[Items listed in a dataset]
◇ ◇ ◇

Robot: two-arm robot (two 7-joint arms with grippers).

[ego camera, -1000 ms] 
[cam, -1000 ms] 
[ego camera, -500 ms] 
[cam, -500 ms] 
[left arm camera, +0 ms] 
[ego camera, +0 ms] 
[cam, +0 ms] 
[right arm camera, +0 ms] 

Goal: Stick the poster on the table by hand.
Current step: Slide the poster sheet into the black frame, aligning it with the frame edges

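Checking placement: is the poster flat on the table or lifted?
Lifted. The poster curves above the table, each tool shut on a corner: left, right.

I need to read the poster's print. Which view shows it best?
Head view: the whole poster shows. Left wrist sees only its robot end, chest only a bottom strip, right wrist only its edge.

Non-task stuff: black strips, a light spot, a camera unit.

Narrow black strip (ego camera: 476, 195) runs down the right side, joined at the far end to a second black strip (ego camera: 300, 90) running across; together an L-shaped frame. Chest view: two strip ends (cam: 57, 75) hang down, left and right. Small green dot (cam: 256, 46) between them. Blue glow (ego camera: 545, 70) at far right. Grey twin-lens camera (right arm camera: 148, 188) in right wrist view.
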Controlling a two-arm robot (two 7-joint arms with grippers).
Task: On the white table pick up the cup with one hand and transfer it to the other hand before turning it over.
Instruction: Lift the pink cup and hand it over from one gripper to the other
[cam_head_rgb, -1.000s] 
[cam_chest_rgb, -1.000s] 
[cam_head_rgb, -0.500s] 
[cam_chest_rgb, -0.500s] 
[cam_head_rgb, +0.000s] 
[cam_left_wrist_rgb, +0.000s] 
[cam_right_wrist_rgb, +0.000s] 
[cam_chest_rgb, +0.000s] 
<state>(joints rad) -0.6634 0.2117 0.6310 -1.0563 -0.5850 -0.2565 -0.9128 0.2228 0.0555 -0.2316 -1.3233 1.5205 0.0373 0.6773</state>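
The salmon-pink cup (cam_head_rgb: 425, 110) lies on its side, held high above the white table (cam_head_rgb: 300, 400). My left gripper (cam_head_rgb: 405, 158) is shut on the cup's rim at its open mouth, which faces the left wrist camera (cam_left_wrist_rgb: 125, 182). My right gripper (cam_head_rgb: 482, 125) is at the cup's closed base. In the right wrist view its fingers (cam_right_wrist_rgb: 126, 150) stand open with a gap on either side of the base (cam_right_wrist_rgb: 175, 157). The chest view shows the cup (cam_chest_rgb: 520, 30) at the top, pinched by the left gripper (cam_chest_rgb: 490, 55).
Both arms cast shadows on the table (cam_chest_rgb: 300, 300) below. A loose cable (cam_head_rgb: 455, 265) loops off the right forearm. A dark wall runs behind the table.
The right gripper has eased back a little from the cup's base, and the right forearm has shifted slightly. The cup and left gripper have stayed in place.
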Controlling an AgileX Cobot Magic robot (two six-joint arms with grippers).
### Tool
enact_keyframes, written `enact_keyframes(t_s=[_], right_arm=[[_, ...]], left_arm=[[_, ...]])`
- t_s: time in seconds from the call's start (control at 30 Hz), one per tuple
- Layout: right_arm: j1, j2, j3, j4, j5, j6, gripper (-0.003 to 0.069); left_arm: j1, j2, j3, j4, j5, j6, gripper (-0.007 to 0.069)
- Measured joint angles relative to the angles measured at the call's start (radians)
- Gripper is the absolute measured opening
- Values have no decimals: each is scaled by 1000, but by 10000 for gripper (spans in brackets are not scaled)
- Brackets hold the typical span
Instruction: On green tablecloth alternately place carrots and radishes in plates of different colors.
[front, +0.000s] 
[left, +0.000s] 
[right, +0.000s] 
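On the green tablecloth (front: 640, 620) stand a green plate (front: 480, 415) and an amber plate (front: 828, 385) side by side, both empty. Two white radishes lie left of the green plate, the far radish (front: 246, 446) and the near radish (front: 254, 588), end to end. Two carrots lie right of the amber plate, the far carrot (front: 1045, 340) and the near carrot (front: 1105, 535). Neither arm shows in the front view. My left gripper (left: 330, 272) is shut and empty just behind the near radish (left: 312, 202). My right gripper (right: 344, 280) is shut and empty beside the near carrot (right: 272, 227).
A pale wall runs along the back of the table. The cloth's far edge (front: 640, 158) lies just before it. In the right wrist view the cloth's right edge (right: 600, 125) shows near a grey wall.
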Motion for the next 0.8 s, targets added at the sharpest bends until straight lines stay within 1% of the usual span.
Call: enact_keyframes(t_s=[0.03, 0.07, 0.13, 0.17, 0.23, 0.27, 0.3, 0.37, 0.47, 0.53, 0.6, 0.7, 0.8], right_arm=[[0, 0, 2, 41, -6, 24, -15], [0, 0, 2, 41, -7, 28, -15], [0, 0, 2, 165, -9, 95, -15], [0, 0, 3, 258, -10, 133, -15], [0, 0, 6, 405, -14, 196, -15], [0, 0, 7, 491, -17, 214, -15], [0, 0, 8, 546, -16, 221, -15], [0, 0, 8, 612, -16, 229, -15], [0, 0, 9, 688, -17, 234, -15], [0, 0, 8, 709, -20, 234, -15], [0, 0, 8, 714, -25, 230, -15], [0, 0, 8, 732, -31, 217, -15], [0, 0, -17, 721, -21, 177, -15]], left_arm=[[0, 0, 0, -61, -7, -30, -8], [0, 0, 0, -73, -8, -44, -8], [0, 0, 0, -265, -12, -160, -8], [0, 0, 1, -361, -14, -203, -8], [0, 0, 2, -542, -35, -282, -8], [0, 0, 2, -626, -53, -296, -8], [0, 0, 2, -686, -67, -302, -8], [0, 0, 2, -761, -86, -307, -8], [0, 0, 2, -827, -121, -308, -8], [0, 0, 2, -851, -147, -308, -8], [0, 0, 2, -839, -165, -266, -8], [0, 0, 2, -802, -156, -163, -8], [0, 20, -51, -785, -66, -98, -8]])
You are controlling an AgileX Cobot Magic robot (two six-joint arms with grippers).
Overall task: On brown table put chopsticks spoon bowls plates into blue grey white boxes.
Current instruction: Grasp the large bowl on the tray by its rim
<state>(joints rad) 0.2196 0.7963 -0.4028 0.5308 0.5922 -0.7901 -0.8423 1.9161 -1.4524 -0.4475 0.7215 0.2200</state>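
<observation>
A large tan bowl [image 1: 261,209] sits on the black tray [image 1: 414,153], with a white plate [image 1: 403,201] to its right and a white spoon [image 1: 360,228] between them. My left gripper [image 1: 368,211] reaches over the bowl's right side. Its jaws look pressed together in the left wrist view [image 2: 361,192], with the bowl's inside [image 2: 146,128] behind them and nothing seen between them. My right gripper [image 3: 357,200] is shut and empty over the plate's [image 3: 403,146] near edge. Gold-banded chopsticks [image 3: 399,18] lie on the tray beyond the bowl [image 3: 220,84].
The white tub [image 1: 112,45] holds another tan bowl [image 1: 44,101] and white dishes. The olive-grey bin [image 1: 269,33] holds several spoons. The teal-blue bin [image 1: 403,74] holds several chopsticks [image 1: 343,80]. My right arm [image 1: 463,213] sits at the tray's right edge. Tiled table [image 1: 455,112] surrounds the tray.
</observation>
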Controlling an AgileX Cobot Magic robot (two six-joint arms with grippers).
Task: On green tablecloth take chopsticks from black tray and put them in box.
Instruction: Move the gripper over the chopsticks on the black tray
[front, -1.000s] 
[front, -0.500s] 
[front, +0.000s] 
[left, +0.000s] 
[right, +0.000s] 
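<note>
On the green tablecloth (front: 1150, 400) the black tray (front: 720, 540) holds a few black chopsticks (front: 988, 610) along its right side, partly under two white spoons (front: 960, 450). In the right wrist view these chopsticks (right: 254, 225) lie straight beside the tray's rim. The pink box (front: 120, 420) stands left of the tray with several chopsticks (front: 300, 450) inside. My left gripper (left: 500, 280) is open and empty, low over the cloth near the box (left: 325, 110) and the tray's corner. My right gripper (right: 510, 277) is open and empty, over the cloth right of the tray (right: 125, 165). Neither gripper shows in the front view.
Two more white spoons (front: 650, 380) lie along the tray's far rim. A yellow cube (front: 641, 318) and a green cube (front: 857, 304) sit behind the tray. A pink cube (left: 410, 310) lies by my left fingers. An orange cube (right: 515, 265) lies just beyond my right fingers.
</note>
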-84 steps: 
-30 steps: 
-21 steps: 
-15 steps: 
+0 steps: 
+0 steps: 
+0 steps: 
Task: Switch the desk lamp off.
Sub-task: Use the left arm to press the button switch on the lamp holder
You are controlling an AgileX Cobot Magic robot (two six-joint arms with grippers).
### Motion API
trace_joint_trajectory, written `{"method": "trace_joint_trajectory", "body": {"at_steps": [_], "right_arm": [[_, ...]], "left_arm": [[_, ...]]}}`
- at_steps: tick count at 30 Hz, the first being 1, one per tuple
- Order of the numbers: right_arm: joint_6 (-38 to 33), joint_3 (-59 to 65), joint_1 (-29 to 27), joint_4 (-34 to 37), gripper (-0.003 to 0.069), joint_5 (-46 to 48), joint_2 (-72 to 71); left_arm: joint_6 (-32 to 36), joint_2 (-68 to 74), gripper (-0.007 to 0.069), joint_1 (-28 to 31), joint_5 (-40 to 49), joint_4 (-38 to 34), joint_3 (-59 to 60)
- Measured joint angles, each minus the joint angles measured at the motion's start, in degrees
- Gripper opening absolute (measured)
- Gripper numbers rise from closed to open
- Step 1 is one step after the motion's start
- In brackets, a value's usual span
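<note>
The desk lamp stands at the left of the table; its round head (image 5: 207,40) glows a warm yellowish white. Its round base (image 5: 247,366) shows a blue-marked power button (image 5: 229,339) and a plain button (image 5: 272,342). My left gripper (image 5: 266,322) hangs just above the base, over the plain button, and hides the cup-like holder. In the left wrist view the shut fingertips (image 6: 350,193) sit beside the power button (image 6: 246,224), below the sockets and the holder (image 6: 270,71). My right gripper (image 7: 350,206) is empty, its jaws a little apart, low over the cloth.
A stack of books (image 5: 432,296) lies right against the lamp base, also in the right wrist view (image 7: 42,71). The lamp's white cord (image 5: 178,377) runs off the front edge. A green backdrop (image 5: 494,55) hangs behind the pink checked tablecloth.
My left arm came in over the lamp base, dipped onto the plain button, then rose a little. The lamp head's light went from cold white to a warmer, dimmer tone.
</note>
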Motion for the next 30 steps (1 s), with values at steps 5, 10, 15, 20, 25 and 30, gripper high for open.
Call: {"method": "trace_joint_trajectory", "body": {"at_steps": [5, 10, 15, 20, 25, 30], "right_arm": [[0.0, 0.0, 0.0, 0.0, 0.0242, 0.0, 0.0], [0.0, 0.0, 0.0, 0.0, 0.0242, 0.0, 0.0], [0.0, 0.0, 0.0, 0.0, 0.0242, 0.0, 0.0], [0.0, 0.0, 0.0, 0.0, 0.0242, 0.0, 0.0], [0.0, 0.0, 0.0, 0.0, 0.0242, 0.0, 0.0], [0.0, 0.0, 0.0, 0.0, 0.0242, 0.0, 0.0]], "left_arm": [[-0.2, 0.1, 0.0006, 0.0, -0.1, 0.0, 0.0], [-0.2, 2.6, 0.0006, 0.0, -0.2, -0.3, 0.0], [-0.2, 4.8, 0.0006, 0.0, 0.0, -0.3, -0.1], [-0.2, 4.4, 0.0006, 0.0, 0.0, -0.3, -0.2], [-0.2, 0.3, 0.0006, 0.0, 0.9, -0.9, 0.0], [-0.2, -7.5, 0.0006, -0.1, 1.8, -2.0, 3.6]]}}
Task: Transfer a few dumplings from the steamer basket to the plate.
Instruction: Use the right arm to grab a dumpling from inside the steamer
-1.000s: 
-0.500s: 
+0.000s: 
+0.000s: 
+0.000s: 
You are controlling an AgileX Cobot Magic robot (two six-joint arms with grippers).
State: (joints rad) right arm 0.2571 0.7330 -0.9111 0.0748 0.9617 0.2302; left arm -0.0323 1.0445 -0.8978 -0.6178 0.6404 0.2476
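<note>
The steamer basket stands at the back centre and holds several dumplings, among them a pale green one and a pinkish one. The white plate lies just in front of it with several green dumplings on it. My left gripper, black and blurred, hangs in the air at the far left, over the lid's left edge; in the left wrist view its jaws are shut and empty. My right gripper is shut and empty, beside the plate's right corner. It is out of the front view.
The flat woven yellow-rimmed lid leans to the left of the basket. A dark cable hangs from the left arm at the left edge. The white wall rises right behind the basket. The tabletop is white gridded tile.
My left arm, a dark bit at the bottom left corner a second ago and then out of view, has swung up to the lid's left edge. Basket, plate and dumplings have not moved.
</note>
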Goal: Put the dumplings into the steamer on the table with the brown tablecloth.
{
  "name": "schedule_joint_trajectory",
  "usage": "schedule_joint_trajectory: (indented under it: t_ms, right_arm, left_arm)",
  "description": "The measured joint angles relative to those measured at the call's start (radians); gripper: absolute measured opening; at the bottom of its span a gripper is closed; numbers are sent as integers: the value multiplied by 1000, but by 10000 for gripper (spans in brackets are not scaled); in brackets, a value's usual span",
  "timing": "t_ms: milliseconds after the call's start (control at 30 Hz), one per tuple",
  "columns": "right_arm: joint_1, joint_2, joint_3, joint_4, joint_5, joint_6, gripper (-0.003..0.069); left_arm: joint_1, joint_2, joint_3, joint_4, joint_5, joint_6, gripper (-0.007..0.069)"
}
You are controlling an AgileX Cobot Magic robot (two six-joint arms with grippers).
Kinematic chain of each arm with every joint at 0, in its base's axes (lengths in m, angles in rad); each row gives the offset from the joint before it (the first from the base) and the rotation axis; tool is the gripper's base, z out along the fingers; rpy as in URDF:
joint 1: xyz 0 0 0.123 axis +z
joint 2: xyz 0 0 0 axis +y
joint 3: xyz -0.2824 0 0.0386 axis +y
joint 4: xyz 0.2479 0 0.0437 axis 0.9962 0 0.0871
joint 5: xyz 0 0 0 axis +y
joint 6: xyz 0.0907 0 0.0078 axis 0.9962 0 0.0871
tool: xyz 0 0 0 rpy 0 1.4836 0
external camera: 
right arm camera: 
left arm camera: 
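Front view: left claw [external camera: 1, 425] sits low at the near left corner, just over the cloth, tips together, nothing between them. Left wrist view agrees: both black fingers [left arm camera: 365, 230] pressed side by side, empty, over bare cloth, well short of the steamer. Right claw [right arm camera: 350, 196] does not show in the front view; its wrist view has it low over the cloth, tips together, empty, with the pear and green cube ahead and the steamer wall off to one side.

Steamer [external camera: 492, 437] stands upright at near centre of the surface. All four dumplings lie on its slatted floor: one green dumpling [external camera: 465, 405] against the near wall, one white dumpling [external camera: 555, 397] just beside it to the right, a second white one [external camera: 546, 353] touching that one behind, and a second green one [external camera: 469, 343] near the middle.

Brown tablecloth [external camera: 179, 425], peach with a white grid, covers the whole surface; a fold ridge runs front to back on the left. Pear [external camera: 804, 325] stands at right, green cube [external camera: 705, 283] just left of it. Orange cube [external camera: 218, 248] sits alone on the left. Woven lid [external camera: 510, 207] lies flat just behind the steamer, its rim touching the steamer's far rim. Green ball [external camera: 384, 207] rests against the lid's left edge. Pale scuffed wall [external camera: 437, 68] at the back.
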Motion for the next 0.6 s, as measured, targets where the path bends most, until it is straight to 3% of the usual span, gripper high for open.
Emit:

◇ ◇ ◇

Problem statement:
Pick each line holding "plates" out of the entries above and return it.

Result:
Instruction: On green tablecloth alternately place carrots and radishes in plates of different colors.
Overall task: On brown table put chopsticks spoon bowls plates into blue grey white boxes.

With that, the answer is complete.